Queue sizes (num of updates):
Sending queue size........................... 512
Receiving queue size......................... 256
Fragments queue size......................... 50

Timers:
Delta Sync interval (ms)..................... 100

Reset on Wed May 17 09:33:55 2023 (triggered by fullsync).
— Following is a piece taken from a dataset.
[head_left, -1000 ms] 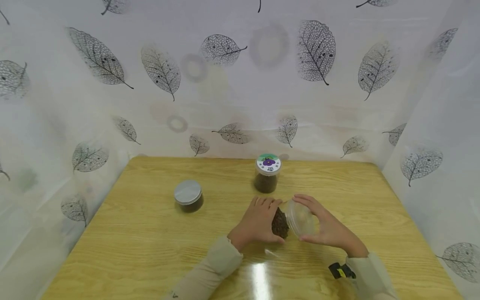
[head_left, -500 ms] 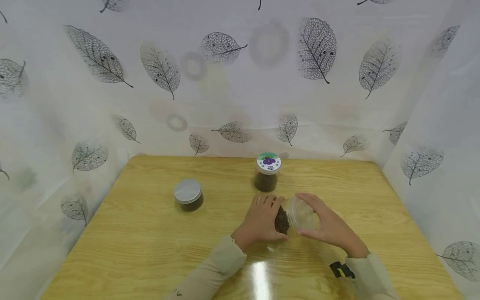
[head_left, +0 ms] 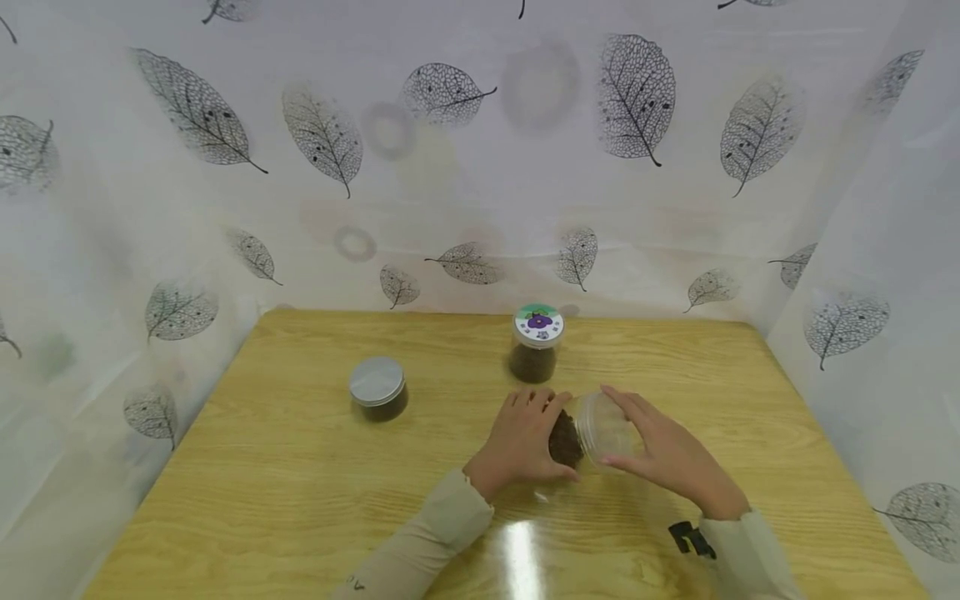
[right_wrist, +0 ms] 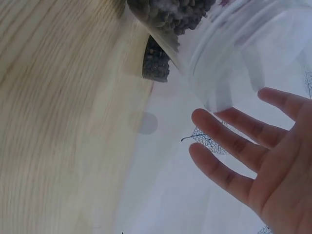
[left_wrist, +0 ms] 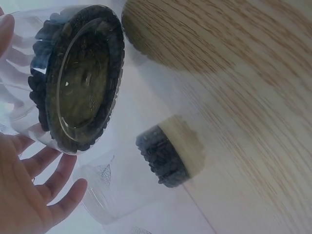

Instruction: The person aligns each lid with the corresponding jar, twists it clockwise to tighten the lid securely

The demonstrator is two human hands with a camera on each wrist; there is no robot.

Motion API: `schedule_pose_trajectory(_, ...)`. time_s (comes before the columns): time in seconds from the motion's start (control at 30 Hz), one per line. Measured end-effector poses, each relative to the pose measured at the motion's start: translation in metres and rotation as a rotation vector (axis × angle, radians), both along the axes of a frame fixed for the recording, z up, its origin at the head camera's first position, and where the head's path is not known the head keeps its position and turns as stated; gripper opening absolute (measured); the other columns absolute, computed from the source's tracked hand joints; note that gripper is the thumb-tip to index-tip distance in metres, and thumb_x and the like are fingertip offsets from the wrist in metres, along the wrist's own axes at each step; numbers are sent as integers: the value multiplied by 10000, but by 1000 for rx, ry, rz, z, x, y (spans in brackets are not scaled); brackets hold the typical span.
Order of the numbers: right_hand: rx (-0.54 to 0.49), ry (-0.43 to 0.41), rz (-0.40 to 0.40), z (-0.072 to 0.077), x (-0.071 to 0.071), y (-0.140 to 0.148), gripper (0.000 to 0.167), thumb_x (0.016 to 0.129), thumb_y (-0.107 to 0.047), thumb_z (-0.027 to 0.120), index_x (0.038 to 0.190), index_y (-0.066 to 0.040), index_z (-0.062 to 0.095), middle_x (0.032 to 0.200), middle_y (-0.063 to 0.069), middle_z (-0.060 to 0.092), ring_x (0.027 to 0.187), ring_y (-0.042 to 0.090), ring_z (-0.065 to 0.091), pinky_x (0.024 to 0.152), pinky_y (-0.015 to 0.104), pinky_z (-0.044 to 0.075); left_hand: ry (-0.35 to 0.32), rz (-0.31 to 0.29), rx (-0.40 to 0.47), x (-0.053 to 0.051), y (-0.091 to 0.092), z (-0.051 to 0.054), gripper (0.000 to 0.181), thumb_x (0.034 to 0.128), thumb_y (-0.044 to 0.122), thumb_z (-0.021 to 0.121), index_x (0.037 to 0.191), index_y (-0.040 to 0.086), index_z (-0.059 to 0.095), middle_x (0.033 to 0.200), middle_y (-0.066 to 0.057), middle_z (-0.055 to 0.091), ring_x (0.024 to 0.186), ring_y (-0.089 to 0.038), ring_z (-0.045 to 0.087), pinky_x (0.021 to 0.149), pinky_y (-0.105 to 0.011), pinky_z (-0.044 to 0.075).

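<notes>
My left hand [head_left: 517,442] grips a clear jar [left_wrist: 83,78] round its side, part filled with small dark bean-like pieces. The jar is tipped over, its round base facing the camera in the left wrist view. On the right, my right hand [head_left: 671,458] holds a clear round lid [head_left: 609,425] between thumb and fingers, at the jar's mouth end. Whether the lid is loose or still threaded on, I cannot tell. In the right wrist view several fingers [right_wrist: 226,168] stretch out beside the ridged clear rim.
Behind my hands stands a jar with a purple-flower label [head_left: 537,325] and dark contents. A low jar with a silver lid [head_left: 377,383] is to the left. The wooden table [head_left: 300,492] ends at a leaf-printed curtain [head_left: 480,192].
My right hand has shifted slightly right with the lid and its wrist has turned a little. My left hand has moved slightly right with the jar. The other jars stay put.
</notes>
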State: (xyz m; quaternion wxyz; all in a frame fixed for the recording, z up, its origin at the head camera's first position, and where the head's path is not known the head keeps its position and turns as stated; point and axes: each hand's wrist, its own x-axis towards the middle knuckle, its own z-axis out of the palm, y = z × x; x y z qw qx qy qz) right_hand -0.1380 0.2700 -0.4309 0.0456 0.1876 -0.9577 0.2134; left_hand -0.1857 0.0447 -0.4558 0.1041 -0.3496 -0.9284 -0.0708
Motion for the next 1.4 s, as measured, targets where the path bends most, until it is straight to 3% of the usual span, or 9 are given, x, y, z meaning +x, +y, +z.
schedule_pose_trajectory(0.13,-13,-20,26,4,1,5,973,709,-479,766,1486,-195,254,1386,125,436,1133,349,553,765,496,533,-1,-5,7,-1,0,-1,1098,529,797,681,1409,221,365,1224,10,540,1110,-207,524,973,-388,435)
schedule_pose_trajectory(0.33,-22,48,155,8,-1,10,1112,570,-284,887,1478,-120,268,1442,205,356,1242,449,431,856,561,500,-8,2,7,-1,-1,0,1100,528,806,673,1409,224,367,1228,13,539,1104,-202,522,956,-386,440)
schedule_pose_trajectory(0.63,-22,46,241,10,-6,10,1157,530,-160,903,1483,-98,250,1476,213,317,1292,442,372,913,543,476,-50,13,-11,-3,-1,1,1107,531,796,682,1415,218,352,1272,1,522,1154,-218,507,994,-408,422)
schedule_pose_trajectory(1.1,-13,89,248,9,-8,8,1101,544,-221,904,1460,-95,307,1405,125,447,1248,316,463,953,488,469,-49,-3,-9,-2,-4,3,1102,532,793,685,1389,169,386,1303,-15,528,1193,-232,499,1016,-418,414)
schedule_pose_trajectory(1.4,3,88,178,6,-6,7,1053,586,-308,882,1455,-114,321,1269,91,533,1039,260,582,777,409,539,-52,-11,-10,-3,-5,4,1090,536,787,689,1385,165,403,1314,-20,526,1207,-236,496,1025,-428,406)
XXXXXXXXX-02> cphaprob list

There are no pnotes in problem state

XXXXXXXXX-02> cphaprob -a if

CCP mode: Automatic
Required interfaces: 4
Required secured interfaces: 1

eth1 UP non sync(non secured), unicast
eth2 UP non sync(non secured), unicast
eth3 UP non sync(non secured), unicast
Mgmt Non-Monitored non sync(non secured)
bond0 UP sync(secured), unicast, bond Load Sharing

Virtual cluster interfaces: 3

eth1 172.29.13X.3X
eth2 172.29.12X.17X
eth3 172.29.12X.25X

the_rock · ‎2023-05-29

Based on that output, all looks right to me. Just a small suggestion...when it comes to sync interface, I always tell people to use something from 169.254.x.x subnet, as thats totally non routable and there is literally zero chance any of those IPs would be used in your network.

Anyway, having said that, what you sent looks right. Did you confirm link state on fw side for bond interface? What about the switch?

Andy

Timothy_Hall · ‎2023-05-29

The syslog entries would seem to indicate that the link integrity (green light) on the interface was repeatedly lost for a short period (<1sec), which then caused ClusterXL to mark the interface as down. An interface outage of this short duration is generally caused by a loose cable or speed/duplex negotiation flap. If you haven't rebooted the gateway since the incident, the output of ethtool -S eth4 may shed some light. The logs on the switch around the time of the flap might be helpful too.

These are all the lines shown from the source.